■ **Work item**:
Each line of the data that includes "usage" must be copied.

(Excerpted records Opens)

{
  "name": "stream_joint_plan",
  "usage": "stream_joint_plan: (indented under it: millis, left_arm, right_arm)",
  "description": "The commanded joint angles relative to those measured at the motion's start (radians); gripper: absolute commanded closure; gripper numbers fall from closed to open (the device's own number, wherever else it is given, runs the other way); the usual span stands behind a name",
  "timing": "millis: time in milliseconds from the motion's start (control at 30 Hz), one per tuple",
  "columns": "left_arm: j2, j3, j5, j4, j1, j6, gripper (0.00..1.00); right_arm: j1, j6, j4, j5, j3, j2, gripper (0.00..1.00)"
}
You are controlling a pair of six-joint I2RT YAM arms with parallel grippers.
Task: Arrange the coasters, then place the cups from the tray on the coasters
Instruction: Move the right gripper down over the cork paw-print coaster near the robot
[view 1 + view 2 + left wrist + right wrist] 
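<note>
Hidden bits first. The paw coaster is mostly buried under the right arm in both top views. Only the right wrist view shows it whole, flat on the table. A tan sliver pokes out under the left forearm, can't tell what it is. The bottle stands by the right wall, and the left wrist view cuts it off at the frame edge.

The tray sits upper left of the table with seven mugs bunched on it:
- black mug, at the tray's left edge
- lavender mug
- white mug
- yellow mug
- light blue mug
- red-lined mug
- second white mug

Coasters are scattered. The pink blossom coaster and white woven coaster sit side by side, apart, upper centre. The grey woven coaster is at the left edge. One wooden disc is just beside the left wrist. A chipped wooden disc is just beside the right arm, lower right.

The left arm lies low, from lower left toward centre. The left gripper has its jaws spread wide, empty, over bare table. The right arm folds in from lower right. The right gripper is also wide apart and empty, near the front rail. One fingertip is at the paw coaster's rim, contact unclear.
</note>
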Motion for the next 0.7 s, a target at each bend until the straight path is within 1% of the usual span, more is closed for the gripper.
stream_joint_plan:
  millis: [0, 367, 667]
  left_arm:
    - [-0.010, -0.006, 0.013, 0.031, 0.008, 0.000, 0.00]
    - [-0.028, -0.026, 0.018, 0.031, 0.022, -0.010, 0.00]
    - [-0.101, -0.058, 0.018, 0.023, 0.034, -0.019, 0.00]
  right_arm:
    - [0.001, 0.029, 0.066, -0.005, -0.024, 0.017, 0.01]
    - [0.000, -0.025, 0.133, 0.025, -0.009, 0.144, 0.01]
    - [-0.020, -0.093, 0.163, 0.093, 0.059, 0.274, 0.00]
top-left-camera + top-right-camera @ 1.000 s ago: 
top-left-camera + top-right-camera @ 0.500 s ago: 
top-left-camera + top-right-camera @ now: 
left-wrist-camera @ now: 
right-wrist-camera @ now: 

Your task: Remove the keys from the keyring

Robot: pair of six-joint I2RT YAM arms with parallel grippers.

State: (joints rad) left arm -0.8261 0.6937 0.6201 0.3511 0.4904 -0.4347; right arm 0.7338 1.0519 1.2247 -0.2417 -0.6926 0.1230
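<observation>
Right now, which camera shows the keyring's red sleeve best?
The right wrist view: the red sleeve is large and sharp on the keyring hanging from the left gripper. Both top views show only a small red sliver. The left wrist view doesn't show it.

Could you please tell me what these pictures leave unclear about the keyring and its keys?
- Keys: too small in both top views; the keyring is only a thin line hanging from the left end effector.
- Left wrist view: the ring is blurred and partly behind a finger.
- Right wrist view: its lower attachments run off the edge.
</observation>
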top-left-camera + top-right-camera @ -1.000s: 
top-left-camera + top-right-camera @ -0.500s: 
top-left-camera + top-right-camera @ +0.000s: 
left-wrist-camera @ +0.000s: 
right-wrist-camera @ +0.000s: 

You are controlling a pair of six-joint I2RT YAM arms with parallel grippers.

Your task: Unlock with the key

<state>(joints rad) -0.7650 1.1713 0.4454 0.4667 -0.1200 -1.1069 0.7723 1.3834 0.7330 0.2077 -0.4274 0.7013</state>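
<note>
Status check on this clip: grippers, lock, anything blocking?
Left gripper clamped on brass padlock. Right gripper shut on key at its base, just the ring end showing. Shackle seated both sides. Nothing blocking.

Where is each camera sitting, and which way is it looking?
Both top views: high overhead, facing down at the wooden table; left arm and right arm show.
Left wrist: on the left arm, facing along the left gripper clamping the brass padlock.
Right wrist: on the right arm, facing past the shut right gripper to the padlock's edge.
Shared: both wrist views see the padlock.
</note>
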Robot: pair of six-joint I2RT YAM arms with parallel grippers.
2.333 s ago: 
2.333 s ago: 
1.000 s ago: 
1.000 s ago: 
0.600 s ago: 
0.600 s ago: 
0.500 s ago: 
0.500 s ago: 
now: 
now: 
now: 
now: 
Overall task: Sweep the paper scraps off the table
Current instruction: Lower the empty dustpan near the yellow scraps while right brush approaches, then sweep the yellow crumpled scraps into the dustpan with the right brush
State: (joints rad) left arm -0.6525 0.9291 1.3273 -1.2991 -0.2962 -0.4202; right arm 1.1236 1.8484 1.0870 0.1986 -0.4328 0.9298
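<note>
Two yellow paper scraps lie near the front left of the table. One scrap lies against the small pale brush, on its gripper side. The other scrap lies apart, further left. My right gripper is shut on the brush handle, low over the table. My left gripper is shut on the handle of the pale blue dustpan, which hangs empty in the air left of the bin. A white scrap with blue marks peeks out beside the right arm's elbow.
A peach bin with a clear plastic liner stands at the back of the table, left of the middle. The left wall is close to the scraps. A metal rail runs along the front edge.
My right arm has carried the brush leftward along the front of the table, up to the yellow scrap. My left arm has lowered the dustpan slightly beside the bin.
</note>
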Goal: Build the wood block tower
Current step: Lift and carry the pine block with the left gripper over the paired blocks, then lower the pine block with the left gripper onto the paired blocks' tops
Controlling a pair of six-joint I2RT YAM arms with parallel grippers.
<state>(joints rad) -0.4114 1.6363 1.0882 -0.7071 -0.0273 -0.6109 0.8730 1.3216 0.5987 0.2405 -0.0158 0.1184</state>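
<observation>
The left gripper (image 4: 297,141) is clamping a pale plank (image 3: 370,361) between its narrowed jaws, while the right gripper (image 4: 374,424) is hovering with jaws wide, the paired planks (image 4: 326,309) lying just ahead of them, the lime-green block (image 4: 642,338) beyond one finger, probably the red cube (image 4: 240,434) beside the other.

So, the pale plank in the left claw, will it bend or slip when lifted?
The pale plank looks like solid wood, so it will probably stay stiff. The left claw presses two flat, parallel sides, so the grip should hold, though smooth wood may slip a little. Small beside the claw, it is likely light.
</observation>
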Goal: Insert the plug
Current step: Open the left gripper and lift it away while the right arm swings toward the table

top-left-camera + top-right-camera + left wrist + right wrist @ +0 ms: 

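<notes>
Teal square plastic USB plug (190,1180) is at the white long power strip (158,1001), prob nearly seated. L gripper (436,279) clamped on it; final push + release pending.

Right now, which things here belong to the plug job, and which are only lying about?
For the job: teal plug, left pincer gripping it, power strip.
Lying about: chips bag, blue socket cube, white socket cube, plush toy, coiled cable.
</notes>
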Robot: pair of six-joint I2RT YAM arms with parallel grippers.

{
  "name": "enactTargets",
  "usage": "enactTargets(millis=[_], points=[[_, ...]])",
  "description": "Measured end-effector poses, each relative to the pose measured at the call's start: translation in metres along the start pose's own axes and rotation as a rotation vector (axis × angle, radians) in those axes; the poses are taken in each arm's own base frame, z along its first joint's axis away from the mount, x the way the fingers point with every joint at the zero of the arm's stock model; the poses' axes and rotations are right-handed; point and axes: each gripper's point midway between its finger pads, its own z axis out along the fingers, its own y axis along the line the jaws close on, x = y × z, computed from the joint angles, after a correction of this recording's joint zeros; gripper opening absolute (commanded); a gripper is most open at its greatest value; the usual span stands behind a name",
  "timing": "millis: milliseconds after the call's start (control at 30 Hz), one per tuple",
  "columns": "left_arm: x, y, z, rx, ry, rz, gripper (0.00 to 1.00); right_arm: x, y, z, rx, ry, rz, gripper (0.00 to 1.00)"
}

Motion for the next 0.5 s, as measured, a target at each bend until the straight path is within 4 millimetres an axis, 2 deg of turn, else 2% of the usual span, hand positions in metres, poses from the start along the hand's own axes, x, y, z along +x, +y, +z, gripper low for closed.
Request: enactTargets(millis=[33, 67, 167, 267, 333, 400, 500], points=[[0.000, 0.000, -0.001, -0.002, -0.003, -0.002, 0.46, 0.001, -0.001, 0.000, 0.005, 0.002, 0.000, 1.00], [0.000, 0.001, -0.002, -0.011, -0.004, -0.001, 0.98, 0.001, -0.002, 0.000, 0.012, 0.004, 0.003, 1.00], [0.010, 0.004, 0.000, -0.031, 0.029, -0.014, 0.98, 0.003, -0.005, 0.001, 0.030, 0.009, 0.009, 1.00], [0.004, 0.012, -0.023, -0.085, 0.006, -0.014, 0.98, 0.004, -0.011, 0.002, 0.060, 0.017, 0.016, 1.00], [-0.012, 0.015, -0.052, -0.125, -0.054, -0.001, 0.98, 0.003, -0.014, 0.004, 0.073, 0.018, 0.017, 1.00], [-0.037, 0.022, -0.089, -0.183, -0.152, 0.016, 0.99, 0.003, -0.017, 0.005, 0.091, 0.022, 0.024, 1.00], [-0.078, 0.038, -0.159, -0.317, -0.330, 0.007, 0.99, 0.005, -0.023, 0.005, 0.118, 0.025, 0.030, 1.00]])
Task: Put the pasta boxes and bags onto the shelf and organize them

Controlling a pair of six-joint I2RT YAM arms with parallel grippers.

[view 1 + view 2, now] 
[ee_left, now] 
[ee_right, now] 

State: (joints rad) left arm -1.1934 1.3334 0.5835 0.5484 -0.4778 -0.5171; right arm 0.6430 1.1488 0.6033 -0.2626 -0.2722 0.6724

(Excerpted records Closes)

■ **Answer to the problem**:
  "usage": "stream_joint_plan: (indented under it: millis, left_arm, right_arm)",
  "usage": "enactTargets(millis=[_], points=[[_, ...]])",

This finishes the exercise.